Снова заговорил Анри и рассказал всё в общих чертах. Родители бежали из Парижа, где ситуация для евреев становилась день ото дня всё хуже: однажды вечером в нашем квартале устроили страшную облаву, и они чудом ускользнули. Они почти ничего с собой не взяли, добирались только на автобусах, так как в поездах стало невозможно ездить без аусвайса, и в конце концов, еле живые от усталости, приехали в По. После всяческих перипетий им удалось перейти через линию, но в свободной зоне их задержали власти Виши и отправили в один из лагерей. Оттуда они смогли передать лишь одно письмо, которое только что получили мои братья.
Анри не сказал мне в этот день, что лагерь, где их держали, был пересыльным и каждый день оттуда отправлялись поезда, увозившие заключённых в места принудительного поселения.
Я прочёл письмо – его написал папа, а мама лишь дописала в конце: «Целую вас всех. Держитесь». Они ни на что не жаловались. У папы, наверно, было совсем мало времени, чтобы написать нам. В конце были строки: «Если встретитесь со шпаной, отправьте их в школу, это очень важно, я рассчитываю на вас».
Я поднял глаза на братьев.
– Что же теперь делать?
Анри махнул в сторону чемодана:
– Как видишь, я еду к ним.
Он поставил меня в тупик.
– Но если ты туда поедешь, они и тебя арестуют. Раз они в курсе, что мама с папой евреи, значит, и ты тоже, и тебя задержат.
Альбер слабо улыбнулся.
– Вчера я отреагировал почти так же, но мы долго всё это обсуждали и сошлись на том, что никогда нельзя сдаваться заранее.
Он играет с чайной ложкой, пытаясь удержать её в равновесии на краю миски.
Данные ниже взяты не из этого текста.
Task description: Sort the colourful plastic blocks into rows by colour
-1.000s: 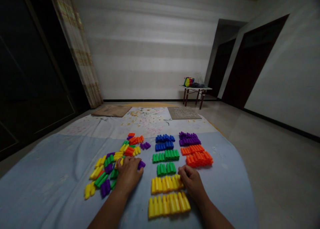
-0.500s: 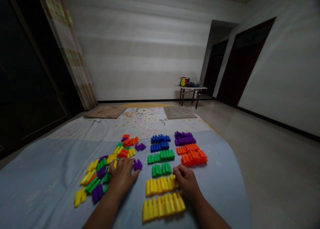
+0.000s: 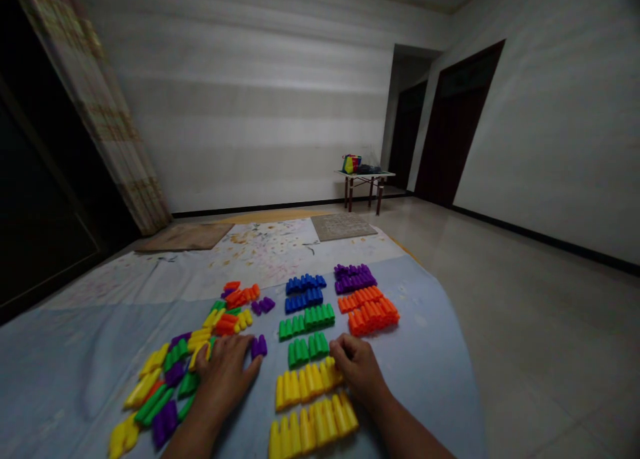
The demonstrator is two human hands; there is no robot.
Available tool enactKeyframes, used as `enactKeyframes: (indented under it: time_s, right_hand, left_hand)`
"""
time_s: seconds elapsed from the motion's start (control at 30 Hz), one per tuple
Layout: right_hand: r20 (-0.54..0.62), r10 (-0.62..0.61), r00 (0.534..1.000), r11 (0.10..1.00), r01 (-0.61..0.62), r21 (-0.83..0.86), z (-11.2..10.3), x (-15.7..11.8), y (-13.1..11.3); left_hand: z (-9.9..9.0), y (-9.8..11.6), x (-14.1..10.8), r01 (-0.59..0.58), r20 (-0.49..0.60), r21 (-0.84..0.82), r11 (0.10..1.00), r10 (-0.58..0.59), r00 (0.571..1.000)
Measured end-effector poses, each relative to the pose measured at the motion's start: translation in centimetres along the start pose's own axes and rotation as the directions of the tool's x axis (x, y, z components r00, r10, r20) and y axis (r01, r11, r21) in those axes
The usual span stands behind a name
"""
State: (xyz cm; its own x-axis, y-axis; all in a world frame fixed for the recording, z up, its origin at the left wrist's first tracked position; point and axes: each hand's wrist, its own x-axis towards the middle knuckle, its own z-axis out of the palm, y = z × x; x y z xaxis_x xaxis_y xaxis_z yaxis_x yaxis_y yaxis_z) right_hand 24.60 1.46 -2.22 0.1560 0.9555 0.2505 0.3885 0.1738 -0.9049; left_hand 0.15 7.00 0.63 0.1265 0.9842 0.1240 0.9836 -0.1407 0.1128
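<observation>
My left hand [image 3: 227, 367] lies on the right side of a mixed pile of yellow, green, purple and orange plastic pieces [image 3: 175, 355], fingers spread, the thumb near a purple piece [image 3: 259, 346]. My right hand [image 3: 357, 364] is closed at the right end of the upper yellow row [image 3: 305, 384]; what its curled fingers hold, if anything, is hidden. A second yellow row [image 3: 313, 425] lies nearer me. Beyond are green rows [image 3: 306, 321], blue rows [image 3: 304, 300], orange rows [image 3: 373, 316] and purple rows [image 3: 355, 279].
The pieces lie on a cloth-covered table [image 3: 420, 352]. At its far side are a brown board [image 3: 185, 237] and a grey-brown mat [image 3: 343, 226]. A small table [image 3: 367, 175] with a colourful bag [image 3: 351, 164] stands by the far wall.
The view has turned a little to the right, so everything appears shifted left. Both hands keep nearly the same places beside the pile and the yellow row.
</observation>
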Motion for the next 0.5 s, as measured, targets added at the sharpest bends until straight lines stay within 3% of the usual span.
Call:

– Я вернусь как можно быстрее, – говорит Анри, – а пока меня нет, Альбер будет всё так же работать в парикмахерской, и с этого дня мы запишем вас обоих в школу. Вы молодцы, что пошли работать, но я, видимо, плоховато вами занимался. Папа в такой тяжёлой ситуации, но всё же подумал о вашей учебе. Поэтому вы сделаете, как он сказал, и будете хорошо учиться. Лады?
Нам с Морисом не особенно хотелось соглашаться на это, но про отказ и речи не могло быть.
– Да.
Через десять минут Анри уже ушёл.
В полдень мы приготовили себе роскошный омлет с салом; Альбер пришёл в восторг от моего заработка и всего, что я принёс, но сердце у нас было не на месте.
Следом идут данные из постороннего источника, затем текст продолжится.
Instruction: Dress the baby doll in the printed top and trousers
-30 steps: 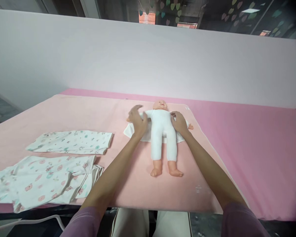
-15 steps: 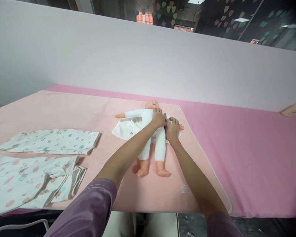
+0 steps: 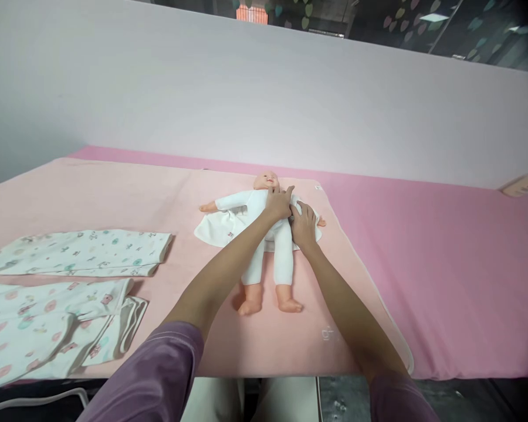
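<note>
A baby doll [image 3: 284,258] with a white cloth body lies on its back, head away from me, on a spread white baby garment [image 3: 215,230]. Across the doll's upper chest rests my left hand [image 3: 278,204], its fingers spread and one pointing up and right. My right hand [image 3: 304,226] is at the doll's side on the right, fingers bent over the white garment near the doll's arm. Part of that arm is covered by hand and cloth; only the doll's small hand [image 3: 321,222] shows beyond.
Two folded printed cloths, an upper one [image 3: 79,252] and a lower one [image 3: 35,328], lie at the left on the peach mat [image 3: 264,346]. Pink sheet [image 3: 444,275] covers the right side. A pale bottle-like object [image 3: 523,184] lies far right, against the white partition [image 3: 264,99].
My left hand has shifted slightly and its fingers have spread from a bent pose. My right hand has stayed by the doll's arm, fingers moved a little. The whole view has tilted slightly.
</note>
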Motion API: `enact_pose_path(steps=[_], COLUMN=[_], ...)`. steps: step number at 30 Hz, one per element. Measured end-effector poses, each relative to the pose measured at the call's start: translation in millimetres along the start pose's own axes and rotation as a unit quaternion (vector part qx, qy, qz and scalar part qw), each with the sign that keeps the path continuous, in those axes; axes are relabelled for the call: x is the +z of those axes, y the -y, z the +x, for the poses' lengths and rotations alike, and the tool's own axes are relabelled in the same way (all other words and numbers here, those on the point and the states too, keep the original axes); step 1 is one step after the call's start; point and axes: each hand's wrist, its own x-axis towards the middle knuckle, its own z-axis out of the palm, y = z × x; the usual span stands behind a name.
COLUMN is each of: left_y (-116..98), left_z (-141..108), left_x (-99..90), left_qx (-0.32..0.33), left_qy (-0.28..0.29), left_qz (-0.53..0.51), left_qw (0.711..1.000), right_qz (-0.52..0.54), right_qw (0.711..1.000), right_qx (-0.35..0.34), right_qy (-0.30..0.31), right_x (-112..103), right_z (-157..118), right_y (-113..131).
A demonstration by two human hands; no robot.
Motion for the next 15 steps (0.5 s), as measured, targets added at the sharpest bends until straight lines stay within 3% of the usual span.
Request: enact_pose_path(steps=[7, 15], left_y=[9.8, 20.0], left_z=[-7.9, -13.7], left_x=[2.2, 5.9], left_qx=[0.005, -0.006], left_qy=[-0.053, -0.107], left_qz=[-0.038, -0.090], left_qw=[0.998, 0.990], right_qz=[-0.032, -0.036], right_qw=[0.999, 0.999], right_qx=[-0.020, 0.022], right_qy=[-0.024, -0.025], right_x=[-4.3, -8.3], right_z=[-2.1, -4.6], right_y=[5.6, 2.7])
В половину второго мы вошли на школьный двор, и Альбер попросил провести его к директору.
Директор пожелал взглянуть на наши дневники, и я с облегчением подумал, что они должны мирно покоиться в глубине одного из шкафов начальной школы на улице Фердинан-Флокон в XVIII округе Парижа, более чем в тысяче километров отсюда. Сцепив руки, мы ждали, когда закончатся эти нудные переговоры, с тайной надеждой, что нас не примут в новую школу без дневников. Я понимал не всё, о чём говорили взрослые, но препятствия казались совершенно непреодолимыми.
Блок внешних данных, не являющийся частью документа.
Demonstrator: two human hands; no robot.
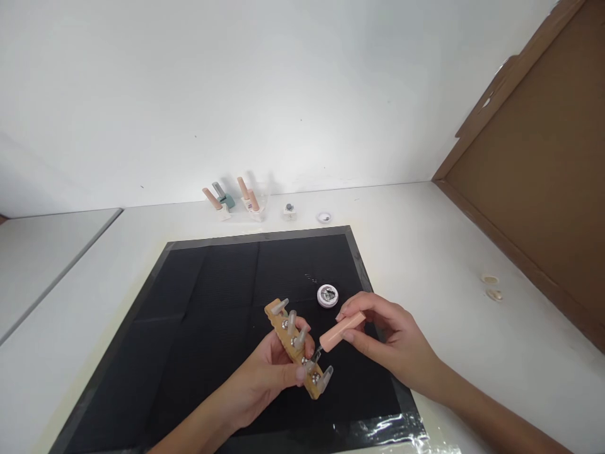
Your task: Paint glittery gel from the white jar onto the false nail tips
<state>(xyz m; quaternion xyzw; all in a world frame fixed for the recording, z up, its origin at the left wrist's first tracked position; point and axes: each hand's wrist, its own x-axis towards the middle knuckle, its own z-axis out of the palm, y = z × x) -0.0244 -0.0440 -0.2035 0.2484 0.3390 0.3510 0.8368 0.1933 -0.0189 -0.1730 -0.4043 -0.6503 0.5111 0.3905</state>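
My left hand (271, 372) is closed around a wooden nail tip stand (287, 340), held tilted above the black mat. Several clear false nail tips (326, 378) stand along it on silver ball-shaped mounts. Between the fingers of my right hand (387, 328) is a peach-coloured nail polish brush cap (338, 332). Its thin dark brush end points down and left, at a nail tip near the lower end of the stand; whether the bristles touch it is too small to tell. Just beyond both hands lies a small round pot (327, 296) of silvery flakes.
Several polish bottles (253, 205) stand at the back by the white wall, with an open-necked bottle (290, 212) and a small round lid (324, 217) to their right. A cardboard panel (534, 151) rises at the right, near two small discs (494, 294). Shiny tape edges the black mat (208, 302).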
В конце концов, после бесконечных отговорок директор – с виду типичный южанин с массивными часами на запястье, которые привели меня в восторг – откинулся на спинку стула и издал астматический вздох.
Он смерил меня и Мориса взглядом, словно пытаясь угадать, не смутьяны ли мы, и сказал:
– Ну что ж, они приняты и могут идти в классы, я сам отведу их к учителям.